The price of crude oil moved down to its monthly low as the U.S. dollar was trading firm versus a basket of currencies. Meanwhile, China's PMI came in below 50 in September, escalating concerns that crude oil demand from the region may be falling. HSBC's China Flash PMI dipped to 49.4 in September from August's final reading of 49.9 and hovered below the 50-point mark for the third straight month. Crude for November lost $4.38 to $81.54 a barrel.

The price of gold dipped below $1,750 as the U.S. dollar was trading firm after the Federal Reserve announced buying of $400-billion worth of longer-term bonds and selling an equal amount of short-term bonds. Gold for December lost $70.70 to $1,737.40 an ounce.

In corporate news from Canada, gold-focused royalty company Franco-Nevada Corp. said it would acquire Lumina Royalty Corp. by way of a court approved plan of arrangement for about $66 million.

Online IT infrastructure provider PEER 1 Network Enterprises swung to profit in fourth quarter, reporting net income of $0.02 million compared to a net loss of $0.37 million a year earlier.

Semiconductor maker Gennum Corp. reported a lower third-quarter profit of $3.3 million or $0.10 per share compared to $5.3 million or $0.15 per share in the year-ago period.

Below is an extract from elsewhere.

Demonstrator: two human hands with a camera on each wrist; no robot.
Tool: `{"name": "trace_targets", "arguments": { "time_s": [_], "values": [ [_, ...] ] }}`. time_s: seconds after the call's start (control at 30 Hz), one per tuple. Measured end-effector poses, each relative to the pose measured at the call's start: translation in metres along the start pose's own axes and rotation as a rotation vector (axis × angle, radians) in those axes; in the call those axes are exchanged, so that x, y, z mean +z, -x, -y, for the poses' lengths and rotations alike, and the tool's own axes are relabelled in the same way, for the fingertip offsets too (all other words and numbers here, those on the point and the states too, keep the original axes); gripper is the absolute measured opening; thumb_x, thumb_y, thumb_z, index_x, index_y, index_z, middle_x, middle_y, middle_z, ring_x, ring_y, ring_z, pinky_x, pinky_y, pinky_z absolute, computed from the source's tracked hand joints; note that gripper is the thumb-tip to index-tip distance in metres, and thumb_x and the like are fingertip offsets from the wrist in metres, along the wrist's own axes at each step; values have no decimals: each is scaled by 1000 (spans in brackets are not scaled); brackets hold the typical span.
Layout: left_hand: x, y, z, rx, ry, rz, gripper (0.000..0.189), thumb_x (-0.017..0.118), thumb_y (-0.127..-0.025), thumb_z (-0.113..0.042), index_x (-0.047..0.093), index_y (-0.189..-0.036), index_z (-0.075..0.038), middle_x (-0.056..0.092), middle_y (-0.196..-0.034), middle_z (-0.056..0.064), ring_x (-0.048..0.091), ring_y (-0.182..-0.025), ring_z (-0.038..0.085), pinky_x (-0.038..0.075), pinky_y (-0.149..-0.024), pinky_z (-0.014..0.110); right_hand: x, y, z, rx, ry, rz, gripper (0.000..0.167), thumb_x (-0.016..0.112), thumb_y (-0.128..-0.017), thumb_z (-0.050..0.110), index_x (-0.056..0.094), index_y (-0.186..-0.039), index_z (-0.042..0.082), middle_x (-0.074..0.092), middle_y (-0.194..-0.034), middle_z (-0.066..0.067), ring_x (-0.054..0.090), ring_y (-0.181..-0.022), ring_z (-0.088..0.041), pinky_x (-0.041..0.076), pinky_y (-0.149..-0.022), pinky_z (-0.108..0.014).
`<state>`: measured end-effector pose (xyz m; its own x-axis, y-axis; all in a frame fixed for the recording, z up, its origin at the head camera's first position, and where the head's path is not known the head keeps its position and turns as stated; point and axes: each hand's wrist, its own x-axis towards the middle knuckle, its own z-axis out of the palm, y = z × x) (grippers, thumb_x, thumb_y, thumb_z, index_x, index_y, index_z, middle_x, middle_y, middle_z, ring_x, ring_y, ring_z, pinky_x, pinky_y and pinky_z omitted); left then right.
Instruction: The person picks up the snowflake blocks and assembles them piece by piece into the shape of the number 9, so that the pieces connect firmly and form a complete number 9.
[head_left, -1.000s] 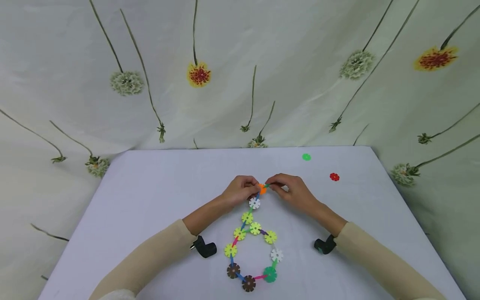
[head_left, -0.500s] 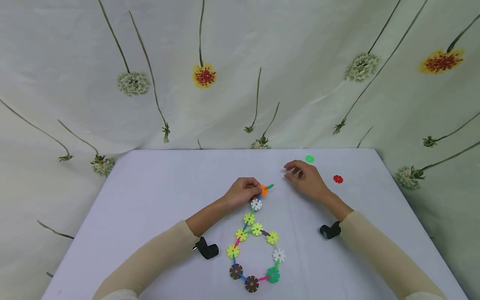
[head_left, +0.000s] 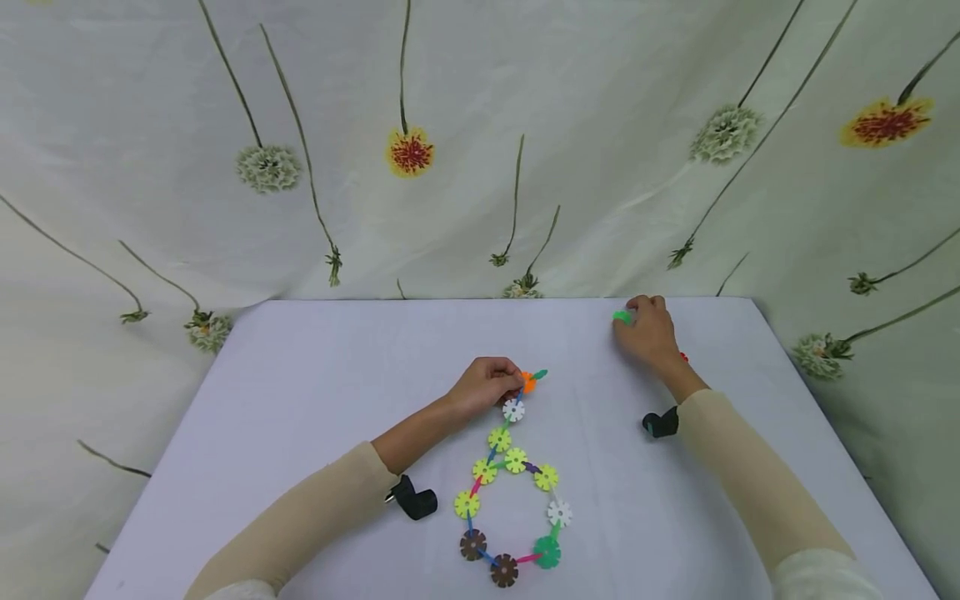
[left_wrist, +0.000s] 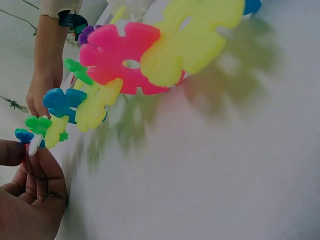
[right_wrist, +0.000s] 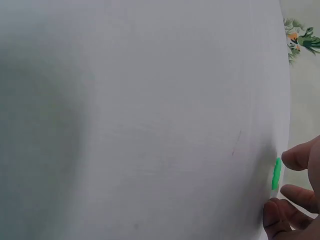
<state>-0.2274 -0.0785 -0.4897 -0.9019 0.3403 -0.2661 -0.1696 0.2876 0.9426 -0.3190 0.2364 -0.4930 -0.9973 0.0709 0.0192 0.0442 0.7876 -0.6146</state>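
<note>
A chain of notched plastic snowflake discs (head_left: 498, 439) lies on the white-covered table, its lower part forming a ring. At its far end my left hand (head_left: 483, 388) pinches the orange snowflake disc (head_left: 529, 382) between thumb and fingertips. A green disc (head_left: 541, 375) seen edge-on sticks out of the orange one. Over at the back right, my right hand (head_left: 647, 332) reaches down to a loose bright green snowflake disc (right_wrist: 276, 173). In the right wrist view, its bent fingers stand apart around that disc, fingertips close to the edge.
A red disc (head_left: 683, 357) lies mostly hidden behind the right wrist. The table (head_left: 337, 358) ends at a back edge just beyond the right hand, where a flower-patterned cloth (head_left: 450, 225) hangs. A black camera (head_left: 414, 498) is worn on the left wrist, another (head_left: 661, 423) on the right.
My right hand has let go of the small green disc at the chain's end and moved right and back to the loose bright green disc. The left hand keeps its pinch.
</note>
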Motion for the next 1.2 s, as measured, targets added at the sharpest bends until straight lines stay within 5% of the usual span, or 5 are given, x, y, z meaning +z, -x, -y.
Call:
{"name": "trace_targets", "arguments": {
  "time_s": [0.3, 0.6, 0.97, 1.2],
  "values": [
    [0, 1, 4, -7, -1, 6, 16, 65, -105, -18, 71, -106, -3, 69, -90, 1, 60, -81, 12, 52, -72, 22, 7, -4, -7, 1, -22, -13, 38, 61, -104, 23, 58, -130, -4, 46, -146, -29, 48, -130, -46, 45, -113, -59],
    [-1, 4, 1, -5, -6, 1, 16, 64, -105, -18, 72, -106, -3, 68, -90, 0, 60, -80, 12, 52, -73, 22, 10, -2, -5, -145, -105, -5, 25, 58, -104, 8, 56, -128, 1, 67, -126, -24, 65, -110, -39, 53, -101, -53],
    [1, 1, 2, -6, 0, 7, 14, 64, -105, -17, 71, -105, -4, 67, -88, 0, 59, -79, 12, 51, -72, 22, 27, 43, 30, -86, -391, 144, 26, 72, -101, 11, 68, -125, 3, 68, -117, -17, 75, -93, -22, 60, -79, -21],
    [2, 1, -2, -9, 14, 3, 13, 65, -104, -16, 70, -103, -4, 65, -84, -2, 58, -76, 10, 51, -70, 22, 34, 68, 47, -83, -535, 249, 27, 72, -100, 9, 68, -125, 0, 68, -108, -13, 74, -82, -14, 62, -79, -22]
  ]
}}
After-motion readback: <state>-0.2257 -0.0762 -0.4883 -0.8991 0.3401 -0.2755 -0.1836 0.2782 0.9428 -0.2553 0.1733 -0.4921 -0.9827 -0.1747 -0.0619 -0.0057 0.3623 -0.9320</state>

Adjusted for non-recurring items after tax, net earnings for the quarter were $0.14 per share, compared with $0.15 last year. Analysts were expecting the company to report earnings of $0.10 per share for the quarter.

Junior oil and gas exploration company Southern Pacific Resources said its fiscal year 2011 profit rose to C$14.3 million from C$8.2 million in the year-ago period. However, earnings per share came in unchanged at $0.04 as the number of outstanding shares were higher at 338.8 million from 202.7 million in the year ago period.

Independent power producer Maxim Power Corp. reiterated its guidance for 2011 and sees funds from operations of C$34.85 million or C$0.65 per share.

In economic news, Statistics Canada said retail sales declined 0.6 percent to C$37.5 billion in July, after an upwardly revised 0.8 percent gain in June. Economists expected a more modest decline of 0.3 percent from the 0.7 percent initially reported for the previous month.

From south of the border, the U.S. Labor Department said the seasonally adjusted new unemployment claims came in at 423,000 in the week ended September 17. Economists were expecting the claims to fall to 420,000 from the 428,000 originally reported for the previous week.

In economic news from the euro zone, the private sector contracted in September for the first time since July 2009, flash estimate from Markit Economics showed. The flash composite output index dipped to 49.2 from 50.7 in August. The indicator stayed slightly below the 49.8 reading expected by economists. A reading below 50 indicates contraction in the sector.